To determine whether there are differences in the ability of ST313 and ST19 isolates to disseminate within innate immune cells via the lymphatics from the gut to the MLN, we identified Salmonella-infected cells in the MLN by flow cytometry. At 2 dpi, we observed Salmonella inside several different myeloid-derived cell types, such as inflammatory monocytes (Ly6CHiCD11b+Ly6G), patrolling monocytes (Ly6CloCD11b+Ly6G), macrophages (CD64+MerTK+), neutrophils (Ly6G+CD11bHiLy6Cint) and migratory DCs (MHC IIHiCD11cvariable, Figure 2B). Although Salmonella was detected in a number of myeloid-derived cells, migratory DCs (migDCs) were the cell type with the highest number of infected cells for both ST313 and ST19 isolates (Figure 2B, Figure S2).

We next compared the levels of infection between ST313 and ST19 isolates in these cell types. ST313 D23580 infected a higher number of neutrophils and migDCs (Figure 2B, Figure S3). The higher amount of infected neutrophils is likely due to the larger bacterial load in ST313 isolate infected-mice, as neutrophil influx is correlated with bacterial load (Cheminay et al., 2003). This notion is supported by an increased number of recruited neutrophils in the MLN in ST313 D23580 infected mice (Figure S3).

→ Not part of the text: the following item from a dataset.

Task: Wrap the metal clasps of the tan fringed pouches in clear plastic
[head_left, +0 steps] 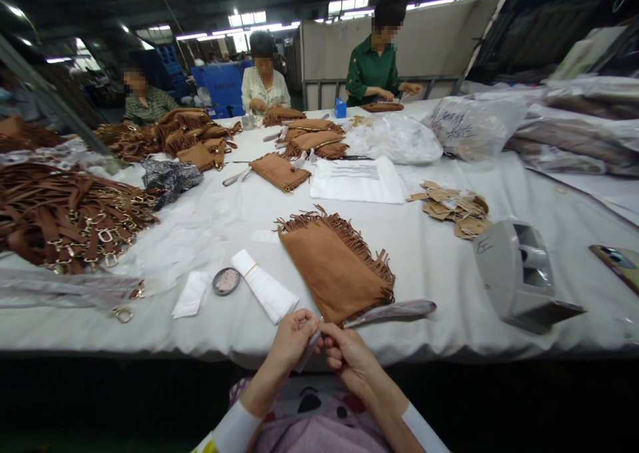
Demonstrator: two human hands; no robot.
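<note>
A brown suede-like bag point(335, 267) with fringe along its far and right edges lies on the white-covered table, one corner toward me. At that corner my left hand point(295, 338) is closed in a pinch, and a narrow plastic-wrapped strip point(308, 352) hangs from its fingers. My right hand point(347, 353) is closed too, thumb and forefinger meeting the left fingertips; what it pinches is too small to make out. From the same corner a plastic-wrapped strap point(394, 312) stretches to the right on the table.
Left lie a folded white paper bundle point(264, 287), a small round dish point(226, 281) and heaped brown straps point(74, 220) with metal clasps. Right are a tape dispenser point(519, 273), brown tags point(456, 207) and a phone point(616, 261). Several people work across the table beside more brown bags point(279, 171).
</note>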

Unlike neutrophils, migDCs are likely candidates to carry Salmonella from the gut. MigDCs traffic from the gut and enter the MLN through the afferent lymphatics and can be distinguished from tissue-resident DCs by their high expression of MHC II and variable expression of the integrin CD11c, which is downregulated during migration and activation (Merad et al., 2013). ST313 D23580 infected a higher total number of migDCs per MLN and a larger percentage of migDCs compared to the ST19 SL1344 (Figure 2B–E). In contrast, there was no difference in the total number of migDCs recruited to the MLN by ST313 or ST19 isolates (Figure 2F).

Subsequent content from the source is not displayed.